PROMPT
From the listing that follows, extract every line and set it down unaltered.

━━ GIVEN INFORMATION ━━

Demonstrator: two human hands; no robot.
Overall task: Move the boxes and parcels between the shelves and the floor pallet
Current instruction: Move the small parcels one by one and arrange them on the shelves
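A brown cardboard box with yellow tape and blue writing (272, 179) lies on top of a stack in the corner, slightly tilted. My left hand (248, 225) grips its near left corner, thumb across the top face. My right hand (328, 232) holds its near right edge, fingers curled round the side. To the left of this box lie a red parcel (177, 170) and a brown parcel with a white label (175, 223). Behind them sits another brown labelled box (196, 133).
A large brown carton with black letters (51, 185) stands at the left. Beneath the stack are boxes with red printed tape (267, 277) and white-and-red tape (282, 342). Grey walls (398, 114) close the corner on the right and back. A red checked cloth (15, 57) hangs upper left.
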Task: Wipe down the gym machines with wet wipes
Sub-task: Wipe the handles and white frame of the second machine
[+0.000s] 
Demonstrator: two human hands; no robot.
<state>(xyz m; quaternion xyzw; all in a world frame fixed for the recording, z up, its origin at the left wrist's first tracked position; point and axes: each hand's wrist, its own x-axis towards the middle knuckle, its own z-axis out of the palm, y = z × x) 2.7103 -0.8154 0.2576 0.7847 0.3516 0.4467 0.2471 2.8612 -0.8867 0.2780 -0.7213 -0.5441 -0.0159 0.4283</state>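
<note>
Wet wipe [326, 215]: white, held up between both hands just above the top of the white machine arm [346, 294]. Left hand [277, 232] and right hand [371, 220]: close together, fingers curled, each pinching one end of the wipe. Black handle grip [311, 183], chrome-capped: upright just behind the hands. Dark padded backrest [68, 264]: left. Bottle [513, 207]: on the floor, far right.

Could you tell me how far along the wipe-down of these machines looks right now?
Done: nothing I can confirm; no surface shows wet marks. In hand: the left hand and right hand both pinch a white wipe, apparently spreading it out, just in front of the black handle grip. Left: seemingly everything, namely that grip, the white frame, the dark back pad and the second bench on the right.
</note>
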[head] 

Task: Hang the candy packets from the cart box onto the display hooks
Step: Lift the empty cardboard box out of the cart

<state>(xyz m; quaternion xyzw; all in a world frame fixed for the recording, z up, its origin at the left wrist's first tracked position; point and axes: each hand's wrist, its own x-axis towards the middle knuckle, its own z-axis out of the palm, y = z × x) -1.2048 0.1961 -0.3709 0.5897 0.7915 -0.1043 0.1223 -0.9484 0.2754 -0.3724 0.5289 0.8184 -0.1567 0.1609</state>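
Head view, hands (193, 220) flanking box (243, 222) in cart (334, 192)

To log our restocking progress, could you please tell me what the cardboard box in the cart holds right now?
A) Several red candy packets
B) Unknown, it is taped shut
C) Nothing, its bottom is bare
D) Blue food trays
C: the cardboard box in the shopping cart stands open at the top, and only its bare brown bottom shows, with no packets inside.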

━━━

ANSWER TO THIS TASK
Demonstrator: two human hands; no robot.
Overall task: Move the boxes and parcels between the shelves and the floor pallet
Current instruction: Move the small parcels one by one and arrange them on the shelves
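A brown cardboard box with yellow tape and blue writing (272, 179) lies on top of a stack in the corner, slightly tilted. My left hand (248, 225) grips its near left corner, thumb across the top face. My right hand (328, 232) holds its near right edge, fingers curled round the side. To the left of this box lie a red parcel (177, 170) and a brown parcel with a white label (175, 223). Behind them sits another brown labelled box (196, 133).
A large brown carton with black letters (51, 185) stands at the left. Beneath the stack are boxes with red printed tape (267, 277) and white-and-red tape (282, 342). Grey walls (398, 114) close the corner on the right and back. A red checked cloth (15, 57) hangs upper left.
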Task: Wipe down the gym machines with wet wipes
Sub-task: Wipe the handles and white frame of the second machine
[+0.000s] 
Demonstrator: two human hands; no robot.
<state>(xyz m; quaternion xyzw; all in a world frame fixed for the recording, z up, its origin at the left wrist's first tracked position; point and axes: each hand's wrist, its own x-axis towards the middle knuckle, its own z-axis out of the palm, y = z × x) 2.7103 -0.8154 0.2576 0.7847 0.3516 0.4467 0.2471 2.8612 -0.8867 0.2780 -0.7213 -0.5441 -0.0159 0.4283</state>
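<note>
Wet wipe [326, 215]: white, held up between both hands just above the top of the white machine arm [346, 294]. Left hand [277, 232] and right hand [371, 220]: close together, fingers curled, each pinching one end of the wipe. Black handle grip [311, 183], chrome-capped: upright just behind the hands. Dark padded backrest [68, 264]: left. Bottle [513, 207]: on the floor, far right.

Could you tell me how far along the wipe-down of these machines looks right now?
Done: nothing I can confirm; no surface shows wet marks. In hand: the left hand and right hand both pinch a white wipe, apparently spreading it out, just in front of the black handle grip. Left: seemingly everything, namely that grip, the white frame, the dark back pad and the second bench on the right.
</note>
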[head] 

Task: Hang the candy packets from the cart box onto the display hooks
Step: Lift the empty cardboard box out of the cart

<state>(xyz m; quaternion xyzw; all in a world frame fixed for the recording, z up, its origin at the left wrist's first tracked position; point and axes: each hand's wrist, its own x-axis towards the middle knuckle, its own z-axis out of the palm, y = z × x) -1.2048 0.1961 -0.3709 0.5897 0.7915 -0.1043 0.1223 -0.9484 0.2754 -0.3724 0.5289 0.8184 -0.1567 0.1609</state>
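Head view, hands (193, 220) flanking box (243, 222) in cart (334, 192)

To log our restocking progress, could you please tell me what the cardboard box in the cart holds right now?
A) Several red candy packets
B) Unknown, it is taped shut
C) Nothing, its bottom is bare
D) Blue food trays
C: the cardboard box in the shopping cart stands open at the top, and only its bare brown bottom shows, with no packets inside.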

No further output is required for this answer.